■ **Problem to work on**
Only the lines containing "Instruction" belong in the answer; find them in the material below.
Segment Open
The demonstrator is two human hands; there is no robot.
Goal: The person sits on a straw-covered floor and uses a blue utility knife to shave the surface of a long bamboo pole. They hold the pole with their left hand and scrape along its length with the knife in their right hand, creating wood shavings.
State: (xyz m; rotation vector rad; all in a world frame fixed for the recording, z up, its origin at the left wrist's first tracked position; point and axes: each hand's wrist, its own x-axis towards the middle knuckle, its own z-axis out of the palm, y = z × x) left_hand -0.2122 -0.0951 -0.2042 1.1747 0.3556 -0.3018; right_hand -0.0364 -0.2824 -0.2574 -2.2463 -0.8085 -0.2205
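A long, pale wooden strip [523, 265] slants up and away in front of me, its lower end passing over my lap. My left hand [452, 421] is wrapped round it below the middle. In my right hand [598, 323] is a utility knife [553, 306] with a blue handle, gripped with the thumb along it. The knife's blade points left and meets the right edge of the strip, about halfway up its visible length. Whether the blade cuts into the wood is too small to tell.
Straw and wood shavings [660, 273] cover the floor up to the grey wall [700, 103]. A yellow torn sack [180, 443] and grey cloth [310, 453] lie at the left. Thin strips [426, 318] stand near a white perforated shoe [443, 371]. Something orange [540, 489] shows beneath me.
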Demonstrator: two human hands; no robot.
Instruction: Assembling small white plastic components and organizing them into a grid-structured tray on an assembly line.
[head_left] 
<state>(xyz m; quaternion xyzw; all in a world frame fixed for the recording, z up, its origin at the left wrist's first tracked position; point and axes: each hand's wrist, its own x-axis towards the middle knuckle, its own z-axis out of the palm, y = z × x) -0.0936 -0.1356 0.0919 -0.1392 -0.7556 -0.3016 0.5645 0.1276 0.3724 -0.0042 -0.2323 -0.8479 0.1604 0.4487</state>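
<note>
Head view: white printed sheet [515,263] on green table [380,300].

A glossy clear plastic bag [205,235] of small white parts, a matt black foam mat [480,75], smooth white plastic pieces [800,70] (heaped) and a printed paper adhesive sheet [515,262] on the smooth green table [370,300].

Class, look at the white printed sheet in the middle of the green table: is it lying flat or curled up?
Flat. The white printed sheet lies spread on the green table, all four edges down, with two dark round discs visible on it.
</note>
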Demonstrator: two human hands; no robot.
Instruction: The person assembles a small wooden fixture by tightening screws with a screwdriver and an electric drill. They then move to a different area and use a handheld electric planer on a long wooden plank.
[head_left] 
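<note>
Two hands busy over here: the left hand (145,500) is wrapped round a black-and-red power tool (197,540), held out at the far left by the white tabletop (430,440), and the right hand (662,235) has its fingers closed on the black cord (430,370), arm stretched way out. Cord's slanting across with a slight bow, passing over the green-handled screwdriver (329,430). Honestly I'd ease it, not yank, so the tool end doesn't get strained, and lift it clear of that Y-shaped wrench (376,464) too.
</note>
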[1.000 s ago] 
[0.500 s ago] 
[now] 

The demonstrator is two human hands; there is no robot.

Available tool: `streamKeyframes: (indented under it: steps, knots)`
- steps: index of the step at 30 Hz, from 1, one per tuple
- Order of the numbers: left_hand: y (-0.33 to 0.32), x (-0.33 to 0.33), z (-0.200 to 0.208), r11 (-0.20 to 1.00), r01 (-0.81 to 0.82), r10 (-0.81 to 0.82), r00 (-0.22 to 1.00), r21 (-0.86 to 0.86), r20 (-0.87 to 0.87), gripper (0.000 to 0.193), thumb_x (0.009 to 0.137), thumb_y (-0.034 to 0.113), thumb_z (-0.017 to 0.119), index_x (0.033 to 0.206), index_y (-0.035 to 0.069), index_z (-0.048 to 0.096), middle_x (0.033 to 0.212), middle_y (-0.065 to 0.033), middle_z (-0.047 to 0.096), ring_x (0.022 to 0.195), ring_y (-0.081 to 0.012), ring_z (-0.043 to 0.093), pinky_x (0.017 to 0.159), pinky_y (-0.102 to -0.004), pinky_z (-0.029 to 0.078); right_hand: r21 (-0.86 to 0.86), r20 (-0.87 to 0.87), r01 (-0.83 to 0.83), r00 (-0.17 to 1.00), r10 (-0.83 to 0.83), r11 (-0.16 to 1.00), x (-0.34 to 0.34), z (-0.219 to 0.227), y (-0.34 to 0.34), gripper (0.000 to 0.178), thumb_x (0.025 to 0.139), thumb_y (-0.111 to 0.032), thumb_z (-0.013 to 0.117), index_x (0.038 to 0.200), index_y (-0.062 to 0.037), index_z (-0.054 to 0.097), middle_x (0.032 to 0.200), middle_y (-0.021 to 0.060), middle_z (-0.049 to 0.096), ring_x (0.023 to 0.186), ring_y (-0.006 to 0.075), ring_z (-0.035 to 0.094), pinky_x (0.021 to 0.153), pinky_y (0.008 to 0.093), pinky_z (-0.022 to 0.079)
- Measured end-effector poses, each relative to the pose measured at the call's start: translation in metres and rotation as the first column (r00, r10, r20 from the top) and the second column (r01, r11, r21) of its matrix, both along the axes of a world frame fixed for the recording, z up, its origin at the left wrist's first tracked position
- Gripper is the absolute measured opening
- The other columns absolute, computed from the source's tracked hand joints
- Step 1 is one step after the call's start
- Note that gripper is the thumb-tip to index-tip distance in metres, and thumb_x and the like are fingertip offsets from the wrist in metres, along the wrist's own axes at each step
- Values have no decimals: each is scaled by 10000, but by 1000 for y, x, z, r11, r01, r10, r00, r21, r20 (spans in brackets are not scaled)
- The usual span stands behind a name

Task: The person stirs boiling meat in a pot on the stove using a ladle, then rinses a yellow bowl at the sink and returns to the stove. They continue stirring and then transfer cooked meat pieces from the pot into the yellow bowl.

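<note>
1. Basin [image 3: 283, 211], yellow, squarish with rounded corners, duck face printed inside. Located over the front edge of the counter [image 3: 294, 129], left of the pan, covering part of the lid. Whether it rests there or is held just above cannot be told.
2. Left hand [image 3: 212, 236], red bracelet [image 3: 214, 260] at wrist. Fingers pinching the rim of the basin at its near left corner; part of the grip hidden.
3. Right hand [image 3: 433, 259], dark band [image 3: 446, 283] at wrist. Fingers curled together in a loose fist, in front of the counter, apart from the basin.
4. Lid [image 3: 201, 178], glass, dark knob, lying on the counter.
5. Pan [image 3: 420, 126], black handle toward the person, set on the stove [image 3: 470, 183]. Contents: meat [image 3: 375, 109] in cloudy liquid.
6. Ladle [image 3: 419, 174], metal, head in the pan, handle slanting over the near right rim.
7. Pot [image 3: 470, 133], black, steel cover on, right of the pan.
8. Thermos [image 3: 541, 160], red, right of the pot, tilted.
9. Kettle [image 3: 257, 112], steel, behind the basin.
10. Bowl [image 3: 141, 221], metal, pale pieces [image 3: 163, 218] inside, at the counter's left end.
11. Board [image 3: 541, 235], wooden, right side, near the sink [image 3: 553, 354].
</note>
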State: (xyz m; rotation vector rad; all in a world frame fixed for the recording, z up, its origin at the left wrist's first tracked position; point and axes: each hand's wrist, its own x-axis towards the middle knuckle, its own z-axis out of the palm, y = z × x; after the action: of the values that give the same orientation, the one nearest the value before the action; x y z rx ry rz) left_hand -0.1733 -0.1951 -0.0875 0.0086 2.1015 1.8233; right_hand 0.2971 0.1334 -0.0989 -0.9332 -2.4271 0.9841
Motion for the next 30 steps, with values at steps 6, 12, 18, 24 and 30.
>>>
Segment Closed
■ **Problem solution**
Instruction: Assembling small white plastic components and organizing them into a grid-structured tray on an assembly line.
Instruction: The person assembles a small wooden fixture by tightening screws with a screwdriver and an electric drill. They then move to a different area and use a handheld electric planer on a long wooden plank.

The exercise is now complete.